• DIRECTIONS
Lines in which "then" appears should be pulled from the data below.

>>>>

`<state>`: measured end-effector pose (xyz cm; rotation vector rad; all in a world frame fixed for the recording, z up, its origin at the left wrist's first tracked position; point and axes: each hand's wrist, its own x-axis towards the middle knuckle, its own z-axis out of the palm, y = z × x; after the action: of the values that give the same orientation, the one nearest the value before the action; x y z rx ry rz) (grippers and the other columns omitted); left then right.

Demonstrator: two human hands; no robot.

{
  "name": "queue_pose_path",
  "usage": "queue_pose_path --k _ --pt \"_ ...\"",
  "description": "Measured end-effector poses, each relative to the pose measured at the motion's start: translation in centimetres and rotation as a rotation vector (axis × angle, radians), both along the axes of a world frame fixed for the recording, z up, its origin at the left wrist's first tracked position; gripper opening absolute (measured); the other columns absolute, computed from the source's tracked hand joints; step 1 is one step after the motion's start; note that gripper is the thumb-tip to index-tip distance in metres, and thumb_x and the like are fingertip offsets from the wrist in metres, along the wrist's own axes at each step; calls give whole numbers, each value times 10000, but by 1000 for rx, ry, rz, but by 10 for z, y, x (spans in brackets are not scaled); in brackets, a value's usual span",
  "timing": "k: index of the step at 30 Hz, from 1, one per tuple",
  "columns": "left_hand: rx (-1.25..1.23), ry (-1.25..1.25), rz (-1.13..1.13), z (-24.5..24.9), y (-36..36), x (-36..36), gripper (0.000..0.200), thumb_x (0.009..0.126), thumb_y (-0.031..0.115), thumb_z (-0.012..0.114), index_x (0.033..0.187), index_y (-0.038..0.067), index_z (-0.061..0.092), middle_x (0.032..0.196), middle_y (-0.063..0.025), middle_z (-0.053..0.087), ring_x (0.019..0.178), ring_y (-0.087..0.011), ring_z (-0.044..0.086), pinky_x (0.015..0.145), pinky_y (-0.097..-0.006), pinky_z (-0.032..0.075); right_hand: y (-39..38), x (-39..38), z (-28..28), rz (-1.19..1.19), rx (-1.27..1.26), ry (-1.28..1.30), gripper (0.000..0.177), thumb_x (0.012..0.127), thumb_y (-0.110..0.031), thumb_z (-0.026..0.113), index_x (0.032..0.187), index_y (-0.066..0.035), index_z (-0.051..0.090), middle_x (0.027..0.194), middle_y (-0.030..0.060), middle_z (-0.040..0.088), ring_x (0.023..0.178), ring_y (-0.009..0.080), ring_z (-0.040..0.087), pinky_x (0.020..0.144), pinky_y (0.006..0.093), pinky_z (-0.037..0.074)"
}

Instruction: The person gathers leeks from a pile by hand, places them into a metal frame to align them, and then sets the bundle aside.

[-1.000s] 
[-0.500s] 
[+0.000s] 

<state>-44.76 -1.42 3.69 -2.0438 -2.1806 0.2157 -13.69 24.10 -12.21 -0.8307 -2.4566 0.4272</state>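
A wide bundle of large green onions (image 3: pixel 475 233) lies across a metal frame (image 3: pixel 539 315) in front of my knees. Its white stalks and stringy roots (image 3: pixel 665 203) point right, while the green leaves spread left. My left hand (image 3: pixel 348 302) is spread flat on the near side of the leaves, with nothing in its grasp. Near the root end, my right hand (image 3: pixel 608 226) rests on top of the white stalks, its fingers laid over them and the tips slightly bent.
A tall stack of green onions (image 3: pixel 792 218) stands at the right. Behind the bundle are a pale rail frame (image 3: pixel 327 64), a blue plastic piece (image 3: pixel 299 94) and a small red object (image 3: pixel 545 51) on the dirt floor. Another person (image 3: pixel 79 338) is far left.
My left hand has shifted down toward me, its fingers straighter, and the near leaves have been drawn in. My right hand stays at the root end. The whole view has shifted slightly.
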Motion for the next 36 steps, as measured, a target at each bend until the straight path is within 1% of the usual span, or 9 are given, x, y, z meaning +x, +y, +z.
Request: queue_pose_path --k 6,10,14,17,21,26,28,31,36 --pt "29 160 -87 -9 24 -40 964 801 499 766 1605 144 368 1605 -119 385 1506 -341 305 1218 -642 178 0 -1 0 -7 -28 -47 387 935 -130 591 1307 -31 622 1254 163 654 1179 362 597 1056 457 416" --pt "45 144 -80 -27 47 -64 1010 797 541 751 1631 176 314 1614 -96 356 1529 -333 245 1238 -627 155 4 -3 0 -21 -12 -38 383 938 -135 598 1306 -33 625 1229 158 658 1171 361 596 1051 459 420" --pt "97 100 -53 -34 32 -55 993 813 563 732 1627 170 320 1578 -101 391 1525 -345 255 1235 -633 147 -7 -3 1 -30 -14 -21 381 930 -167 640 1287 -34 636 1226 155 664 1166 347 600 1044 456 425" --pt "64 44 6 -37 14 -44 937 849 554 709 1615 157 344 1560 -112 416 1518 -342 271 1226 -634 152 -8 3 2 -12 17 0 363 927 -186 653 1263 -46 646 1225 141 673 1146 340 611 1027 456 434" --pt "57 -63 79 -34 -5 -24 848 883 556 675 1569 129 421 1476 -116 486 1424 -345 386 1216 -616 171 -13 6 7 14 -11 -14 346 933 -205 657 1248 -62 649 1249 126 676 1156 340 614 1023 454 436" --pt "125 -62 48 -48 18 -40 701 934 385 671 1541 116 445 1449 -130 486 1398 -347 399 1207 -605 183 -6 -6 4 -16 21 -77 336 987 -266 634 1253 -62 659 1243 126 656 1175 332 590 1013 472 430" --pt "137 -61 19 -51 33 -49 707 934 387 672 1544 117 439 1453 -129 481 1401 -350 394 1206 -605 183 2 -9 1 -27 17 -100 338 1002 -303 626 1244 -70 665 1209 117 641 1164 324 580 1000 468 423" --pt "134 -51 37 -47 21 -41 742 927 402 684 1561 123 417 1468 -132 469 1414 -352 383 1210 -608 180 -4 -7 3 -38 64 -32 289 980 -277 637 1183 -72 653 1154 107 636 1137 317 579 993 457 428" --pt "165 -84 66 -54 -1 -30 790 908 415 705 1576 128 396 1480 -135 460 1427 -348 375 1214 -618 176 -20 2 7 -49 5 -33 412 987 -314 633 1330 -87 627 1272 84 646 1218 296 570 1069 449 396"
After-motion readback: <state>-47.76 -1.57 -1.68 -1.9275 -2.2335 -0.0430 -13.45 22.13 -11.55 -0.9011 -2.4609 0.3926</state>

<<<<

• SOLVED EXERCISE
`<state>`: measured end-effector pose (xyz cm; rotation vector rad; all in a world frame fixed for the recording, z up, its origin at the left wrist's first tracked position; point and axes: each hand's wrist, its own x-axis towards the middle knuckle, its own z-axis out of the palm, y = z × x; after the action: of the values that give the same orientation, the one nearest the value before the action; x y z rx ry rz) (grippers and the other columns omitted); left then right.
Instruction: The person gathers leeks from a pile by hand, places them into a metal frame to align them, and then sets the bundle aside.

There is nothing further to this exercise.